Set Up An Office

Today's blog post is for those of you who told me you are wondering how to get started. If you are already working as a writer, just read this as a checklist to make sure you're giving yourself every advantage.

As a self-employed business owner, you should have the basic tool of success – An Office.

(This article previously appeared in Writing Hacks, my subscription newsletter for writers. Subscribe today if you want to read articles like this as soon as they are published.)

1. Office Space

No, I don't mean a copy of the movie starring Ron Livingston. I mean a dedicated space in which you will do research, design promotion and marketing materials, promote and market online, handle email and snail mail correspondence, communicate, pay bills, file important documents, think, and, most importantly, write.

What are the chances of an artist succeeding without a space in which to paint, draw, sculpt or whatever? How good could a singer or a musician become without a space in which to practice an vocals or a musical instrument? Could an architect ever design a building without a drafting desk and supplies?

Obvious Questions

You all know the obvious answer to the above questions. Then what about someone who says he wants to be a writer, but he never marks out a space where he can sit and think and write? A space that is inviolable, child-free and/or spouse-free -- except by invitation, of course. If a person wants to be a writer, but never declares a room in the house or a corner of a room as "the office," what are the odds that he or she will become a writer?


A writer must have an office because that makes it official. There is a mental, physical, and emotional reality about putting action (setting up an inviolable space as an office) to the stated goal of becoming a writer. There is power in taking action to achieve a goal.

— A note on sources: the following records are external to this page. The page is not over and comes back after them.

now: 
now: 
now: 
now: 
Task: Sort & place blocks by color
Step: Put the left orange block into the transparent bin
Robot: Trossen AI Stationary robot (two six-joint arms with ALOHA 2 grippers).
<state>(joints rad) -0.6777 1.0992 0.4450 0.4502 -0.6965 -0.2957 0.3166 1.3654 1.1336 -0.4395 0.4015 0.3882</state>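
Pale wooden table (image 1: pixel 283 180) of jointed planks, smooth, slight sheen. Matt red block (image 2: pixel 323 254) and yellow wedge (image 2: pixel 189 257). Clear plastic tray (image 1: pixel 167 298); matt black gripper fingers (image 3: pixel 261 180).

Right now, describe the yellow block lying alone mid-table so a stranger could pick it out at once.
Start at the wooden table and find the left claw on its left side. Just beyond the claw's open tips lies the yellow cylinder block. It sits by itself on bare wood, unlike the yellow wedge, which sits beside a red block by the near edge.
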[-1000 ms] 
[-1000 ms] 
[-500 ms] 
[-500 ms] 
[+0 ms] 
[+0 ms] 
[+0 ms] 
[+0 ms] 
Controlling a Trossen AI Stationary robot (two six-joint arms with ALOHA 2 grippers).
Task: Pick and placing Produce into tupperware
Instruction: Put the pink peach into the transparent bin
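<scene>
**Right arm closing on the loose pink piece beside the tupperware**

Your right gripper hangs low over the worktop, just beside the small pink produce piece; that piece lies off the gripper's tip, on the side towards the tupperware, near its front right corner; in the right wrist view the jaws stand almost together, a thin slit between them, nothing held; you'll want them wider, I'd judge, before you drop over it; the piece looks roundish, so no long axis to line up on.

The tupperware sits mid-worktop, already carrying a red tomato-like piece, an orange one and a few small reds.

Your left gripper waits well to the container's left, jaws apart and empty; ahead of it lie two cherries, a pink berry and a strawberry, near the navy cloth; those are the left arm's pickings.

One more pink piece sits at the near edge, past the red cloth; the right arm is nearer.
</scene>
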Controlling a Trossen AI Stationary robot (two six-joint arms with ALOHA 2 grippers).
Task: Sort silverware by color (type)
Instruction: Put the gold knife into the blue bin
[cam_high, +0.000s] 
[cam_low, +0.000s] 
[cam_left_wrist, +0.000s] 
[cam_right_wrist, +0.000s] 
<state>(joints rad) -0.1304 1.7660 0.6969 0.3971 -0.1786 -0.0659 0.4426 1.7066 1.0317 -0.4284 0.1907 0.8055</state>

An office doesn't have to be a dedicated room if one's not available. It can be a piece of a room. After all, it doesn't take much space to put a small desk in a dining room or the guest bedroom or even in the den or living room. A laptop doesn't take up much desk space either. My first office many years ago was half of my large laundry room. A friend used a closet with double bifold doors as her first office. There's bound to be space somewhere. Use your imagination.

Yours, All Yours

The important thing is to have an area that's yours. The kids aren't allowed to play there. The spouse isn't allowed to take over your space. Those few square feet are yours. That's where you'll plot your book, write a first draft, research, design cover art or marketing materials, answer email, etc. Be like a soldier fighting a battle. First step is to establish a beachhead in the household. That's also the first step toward achieving a dream or becoming more business-like and successful.

If you're lucky enough to have your space in a room with a door you can lock, then lock that door and don't open it until your office hours are done. If you can set aside an hour or two every day to occupy your office, then you can write a book. After all, write 4 pages a day. and in 90 days, you have a book-length manuscript.

You don't need a giant office in which to be creative. You just need some space that's all your own where your papers won't be disturbed and where you're allowed to spend time there all by yourself.

2. Office Equipment/Supplies

Fill your office with these necessities, and use the size appropriate to your space.

A Computer -- This can be anything from a netbook to a desktop as long as it has a word processing program and Internet capability.

Reference Books -- I still believe in keeping a good Dictionary and Thesaurus at hand. If you don't have the space, then use the Internet resources, but remember, with a printed dictionary or thesaurus, you can find the many layered meanings of words faster than using the online references. There are thousands of words. When you get to the editing part of writing, always make sure you've chosen exactly the right word.

Writing Supplies -- If you have a printer, then you will need paper, ink or toner. Don't eschew pen, paper, pencils, and notebooks. They still have their place in today's writing world. Brainstorming plot ideas is far easier with paper and pen to list stream of consciousness ideas or clustering exercises or even to record the amazing ideas and/or profound insights that pop into your head while you're working on something else.

Storage -- In a desk drawer, box, file cabinet, or somewhere, make a space for storing invoices, receipts, and other papers you want to save.

Quiet Please -- If necessary until you train your family, make a sign or a tent card that says "Writer At Work" and place where others will see it and respect it.

Takeaway Truth

Luxuriate in your writing time. Train yourself so that when you enter your office, you're ready to write. Sit down. Take a deep breath, and forget the rest of the world. Let the words flow.